The innate immunity plays a predominant role in the early control of HIV infection, before the induction of adaptive immune responses. The cytokine secretion operated by the CD4+ T helper cells is able to induce a response in the innate immunity cells and significantly affect HIV-1 persistence and replication. One of the pathways activated by monocytes to restrain viral infection is the 2′ -5′ -oligoadenylate synthetase (OAS)/RNase L pathway. OAS is activated by dsRNA and IFNs to produce 2′ -5′ oligoadenylates, which are activators of RNase L. This enzyme degrades viral and cellular RNAs, thus restricting viral infection.Materials and methods
We analyzed a microarray dataset obtained from the NCBI Gene Expression Omnibus (GEO, http://www.ncbi.nlm.nih.gov/geo/) databank (accession number GSE18464) in order to verify the modulation of the OAS gene family in CD14 + monocytes isolated from 55 subjects, 22 with HIV-1 HVL (high viral load), and 22 with HIV-1 LVL (low viral load), as well as in 11 HIV-1 seronegative controls.

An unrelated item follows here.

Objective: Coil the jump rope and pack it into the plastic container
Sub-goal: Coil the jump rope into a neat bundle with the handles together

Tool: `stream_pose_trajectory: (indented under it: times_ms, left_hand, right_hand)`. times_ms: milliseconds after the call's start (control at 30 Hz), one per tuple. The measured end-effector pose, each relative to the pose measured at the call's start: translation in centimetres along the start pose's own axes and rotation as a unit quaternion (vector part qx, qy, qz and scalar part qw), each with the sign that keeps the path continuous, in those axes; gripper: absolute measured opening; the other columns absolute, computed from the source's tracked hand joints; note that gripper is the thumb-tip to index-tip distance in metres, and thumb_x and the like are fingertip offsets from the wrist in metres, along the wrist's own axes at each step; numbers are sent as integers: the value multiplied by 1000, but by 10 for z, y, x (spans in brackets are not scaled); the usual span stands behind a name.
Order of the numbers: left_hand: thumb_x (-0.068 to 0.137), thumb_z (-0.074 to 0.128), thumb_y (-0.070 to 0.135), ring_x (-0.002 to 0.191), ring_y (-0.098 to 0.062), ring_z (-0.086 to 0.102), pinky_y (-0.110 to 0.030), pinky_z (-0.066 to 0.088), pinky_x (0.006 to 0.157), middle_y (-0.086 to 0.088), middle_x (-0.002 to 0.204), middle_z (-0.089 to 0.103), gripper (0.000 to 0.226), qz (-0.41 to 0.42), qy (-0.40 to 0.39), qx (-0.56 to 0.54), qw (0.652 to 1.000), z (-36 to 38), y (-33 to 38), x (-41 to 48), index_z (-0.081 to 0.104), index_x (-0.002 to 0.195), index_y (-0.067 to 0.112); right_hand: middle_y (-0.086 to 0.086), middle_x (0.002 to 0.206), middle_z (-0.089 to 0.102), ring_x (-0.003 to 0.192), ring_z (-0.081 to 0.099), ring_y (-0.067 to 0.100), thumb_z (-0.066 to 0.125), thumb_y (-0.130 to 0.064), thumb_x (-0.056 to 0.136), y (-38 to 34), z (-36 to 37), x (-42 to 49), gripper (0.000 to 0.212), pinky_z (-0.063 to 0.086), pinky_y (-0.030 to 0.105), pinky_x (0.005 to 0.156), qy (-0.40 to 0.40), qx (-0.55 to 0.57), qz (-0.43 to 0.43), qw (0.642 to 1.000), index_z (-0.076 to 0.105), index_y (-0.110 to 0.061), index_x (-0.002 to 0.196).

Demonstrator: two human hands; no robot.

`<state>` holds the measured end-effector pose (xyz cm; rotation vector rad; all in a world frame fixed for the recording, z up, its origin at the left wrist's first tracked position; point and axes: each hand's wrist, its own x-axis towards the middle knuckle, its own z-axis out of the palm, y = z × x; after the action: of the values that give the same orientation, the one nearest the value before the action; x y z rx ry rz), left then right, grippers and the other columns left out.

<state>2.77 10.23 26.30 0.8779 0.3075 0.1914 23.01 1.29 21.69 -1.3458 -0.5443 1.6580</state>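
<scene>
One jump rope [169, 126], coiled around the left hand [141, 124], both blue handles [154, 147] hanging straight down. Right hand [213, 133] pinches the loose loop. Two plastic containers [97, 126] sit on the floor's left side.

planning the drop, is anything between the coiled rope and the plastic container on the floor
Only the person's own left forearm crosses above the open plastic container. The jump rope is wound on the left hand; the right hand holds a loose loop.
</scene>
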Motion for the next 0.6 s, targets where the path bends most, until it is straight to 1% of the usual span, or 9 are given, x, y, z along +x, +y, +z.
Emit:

We have validated the data on the expression levels of the OAS genes by performing real-time PCR on monocyte from a cohort of HIV infected patients (n = 20), with clinical characteristics similar to those of the patients recruited in the study present in the microarray.Results
Microarray analysis showed that OAS gene family are significantly upregulated in monocyte of HIV-1 patients with HVL, as compared to LVL patients and to healthy donors. Furthermore, we showed a significant correlation between the OAS gene family and the log2 viral load and CD4 count. These results were confirmed by the in vitro validation.Conclusions
Data from this study suggest an involvement for the OAS gene family in the control of HIV-1 infection.